Dáil debates

Tuesday, 26 November 2013

Bond Repayments: Motion [Private Members]

 

8:25 pm

Photo of Catherine MurphyCatherine Murphy (Kildare North, Independent) | Oireachtas source

I welcome the group from Ballyhea in the Gallery. I also welcome the many people who sent e-mails in support of this motion. Collectively, I estimate that approximately 100,000 e-mails have been received by Deputies during the past week. This is not just a small number of people who are expressing concerns.

I congratulate our colleague, Deputy Joan Collins, on having the courage to take a High Court challenge. The judgment exposes how undemocratic the decision was. We should be fearful.

This motion was intended to be inclusive of the Government so that we, as politicians, might collectively ask for a write-down of a debt that is not ours. The Government's ambition was stated to our colleague, Deputy Donnelly, today when the Taoiseach told him that it would not accept this motion. By not answering the question, the Taoiseach actually answered it, in that he will not seek a write-down on behalf of the people of the State.

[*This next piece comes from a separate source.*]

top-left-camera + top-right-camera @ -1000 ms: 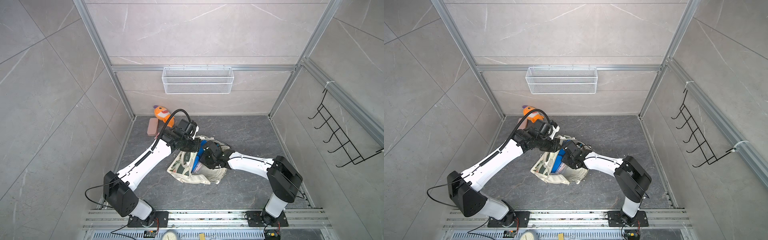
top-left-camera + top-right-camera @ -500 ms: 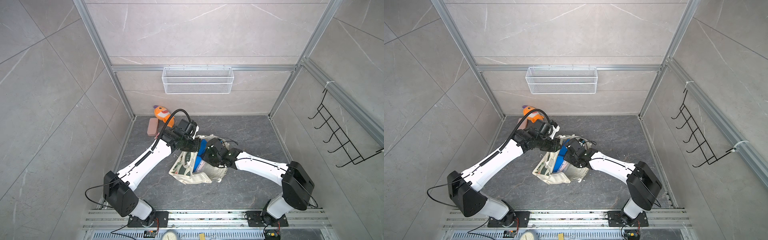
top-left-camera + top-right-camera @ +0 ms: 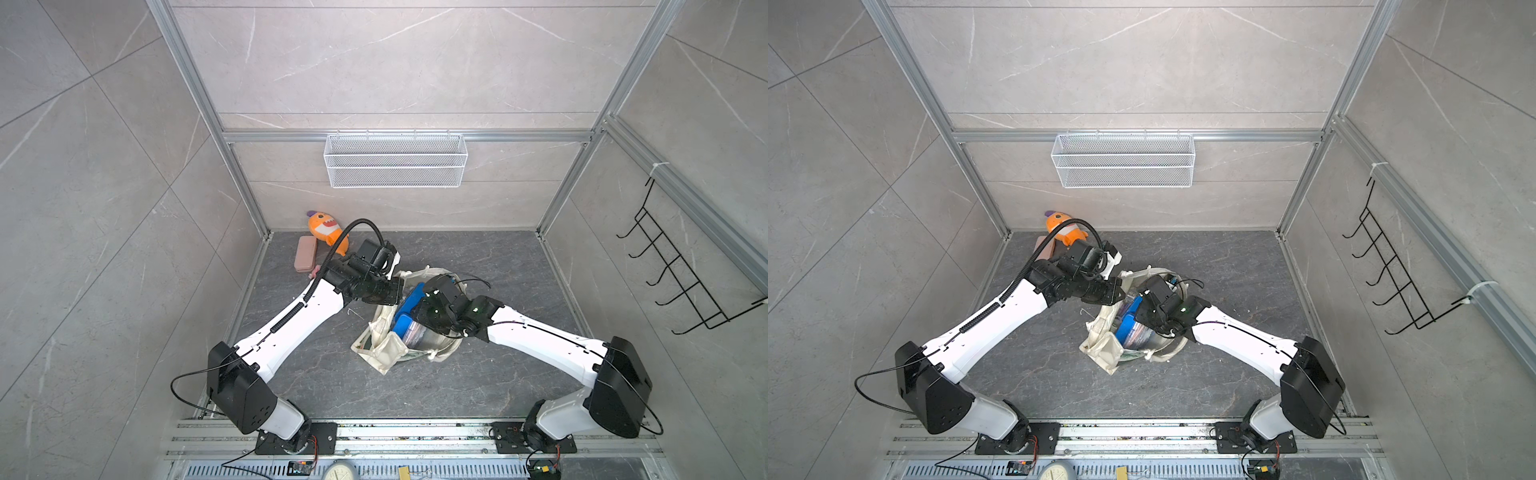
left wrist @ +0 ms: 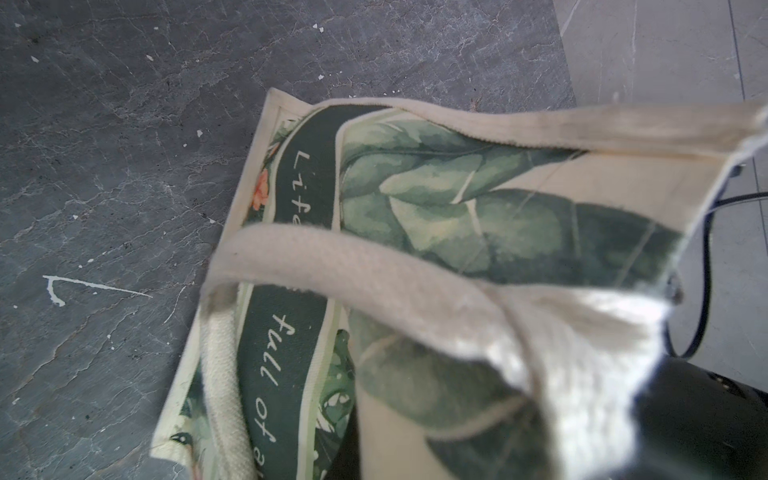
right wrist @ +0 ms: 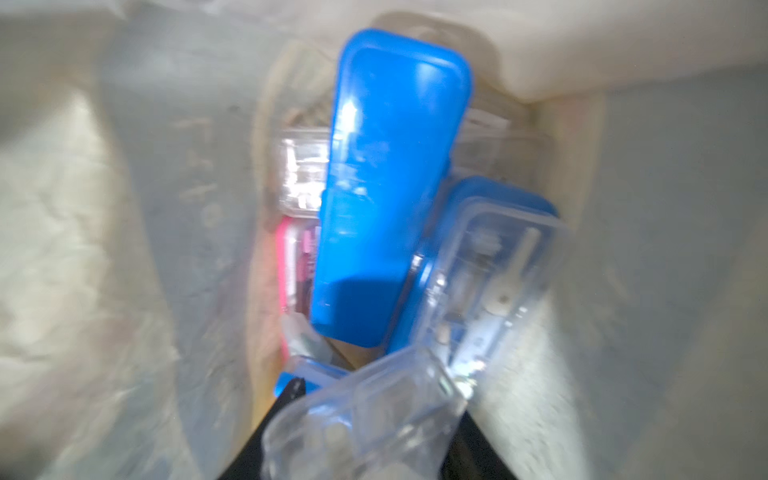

While I welcome the fact that the Minister of State, Deputy O'Dowd, is present, I get the impression that Private Members' motions have become a matter of drawing the short straw. This is an important issue. We are approaching the point of no return at which these bonds will be sold. There seems to be a lack of interest, as only two Government Deputies, including the Minister of State, are in the Chamber.

The London debt agreement was signed in February 1953. It was essential to the recovery of Germany in particular, but of Europe generally, following the Second World War. In an extraordinary act of solidarity in much more difficult circumstances than those that exist today, Germany saw a 50% write-off of its national debt, which had risen to more than 300% of GDP by 1938. The agreement included an extended payment schedule of decades for the balance. The last payment was made in 2010.

No one thinks of Germany as a defaulter, which is the threat that is dangled in front of us when there is any question of a mutualisation of this banking debt. We are constantly told of the German memory and fear of hyper-inflation, which was a major problem after the First World War. Hyper-inflation did not recur after the Second World War because Europe acted in solidarity, with the assistance of the US.

Now is the time for Germany to recognise that solidarity is necessary again. Jürgen Habermas, the German sociologist and philosopher often described as one of Germany's most influential thinkers, has argued that solidarity in today's terms means debt mutualisation and that crisis management decisions have become long-term, unquestionable policy diktats. He observed that the euro must be saved at all costs except that which is necessary to save the euro. The excessive intergovernmentalism at European Council level has frozen the Union from being able to respond effectively. Habermas says that Germany, the Netherlands, Austria and Finland should accept short to medium-term negative effects of wealth redistribution, as it is in their longer term interests.

Regarding the aftermath of the London debt agreement, Professor Tony Fahey of UCD stated: "There were many reasons why the economic aftermath of the Second World War became so positive within such a short period." He referred to how France recovered through inflation and how Britain's recovery was slower because it wanted to protect sterling as a reserve currency. However, the country that was exceptional in all of it was Germany.

We can learn lessons from history. One is that solidarity helped to build the EU into a union of equal members. Once the crisis hit, this was shattered by the intergovernmental approach of a small number of stronger states. It continues to be the approach taken. We may not be in the aftermath of a major world war, but let us be clear, there are many casualties of this crisis. Unemployment in Ireland has increased from 4% to 14%, with a persistently high level of long-term unemployment.